The resultant 41% FPR implies the unnecessary culture of slightly more than one third of our samples. However, of the total false-positive (FP) samples, 13.2% (42/319) showed polymicrobic growth (≤10^4 CFU/ml) when cultured (Table 2). Since this was not considered to be clinically significant, it was classified as a negative result for urine culture (Table 2). Furthermore, 267/952 urine sediments were positive for bacteria but negative for WBC counts and 169/267 did not show any growth when cultured (Table 2). Of these, 126/169 had corresponding images which showed no bacteria but only small debris which was erroneously classified as bacteria, as also seen by Zaman et al. (16). Thus, 126/267 (47%) of the samples can be excluded from urine culture by reclassification of the elements through manual editing of the whole-field images obtained with the sediMAX when the sediment shows a negative WBC count, a positive bacteria count, and no bacteria but only small debris. This would still leave an FPR of about 20%; however, this is compensated for by streamlining of the entire process. Finally, 38.6% (66/171) of the samples with positive count for both bacteria and WBCs (Table 2) had no bacterial growth when cultured, probably a consequence of ongoing antimicrobial therapy at the time of sample collection.
A cost-benefit analysis of the screening performed on 952 samples by dipstick showed a cost of about 315 euros (0.33 euros/sample), and although this is relatively inexpensive, it is not acceptable in our case due to the high number of false-negative results obtained by this method (see Table 1). The same screening performed only with the sediMAX costs about 400 euros (0.42 euros/sample) plus 76 euros for expert staff time for manual editing of 126 samples. Screening for significant bacteriuria with sediMAX would lead us to save a total of 699 euros (1.2 euros/sample) on the bacterial cultures performed. Therefore, the new method delivers better results at a slightly reduced cost (476 versus 699 euros). However, the most important saving obtained with this method is the time needed for a negative result, from 24 h to minutes, and thus, savings on needless antibiotic therapy and hospital stay.

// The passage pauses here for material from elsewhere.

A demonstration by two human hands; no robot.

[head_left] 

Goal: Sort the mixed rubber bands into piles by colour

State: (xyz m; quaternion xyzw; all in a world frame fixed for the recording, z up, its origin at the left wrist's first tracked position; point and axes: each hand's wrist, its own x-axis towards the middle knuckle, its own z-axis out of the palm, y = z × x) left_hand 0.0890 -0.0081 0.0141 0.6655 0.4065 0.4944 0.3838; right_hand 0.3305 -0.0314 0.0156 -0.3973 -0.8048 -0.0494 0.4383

In conclusion, our data show that the sediMAX is a useful tool for screening urine samples. It rapidly excludes those that are negative for significant bacteriuria from further processing by culturing, allowing physicians to promptly make clinical decisions upon receipt of negative results. Additionally, this also reduces the number of unnecessary urine cultures performed, easing both costs and workload.
Supplementary Material
Footnotes
Published ahead of print 11 January 2011
Supplemental material for this article may be found at http://jcm.asm.org/.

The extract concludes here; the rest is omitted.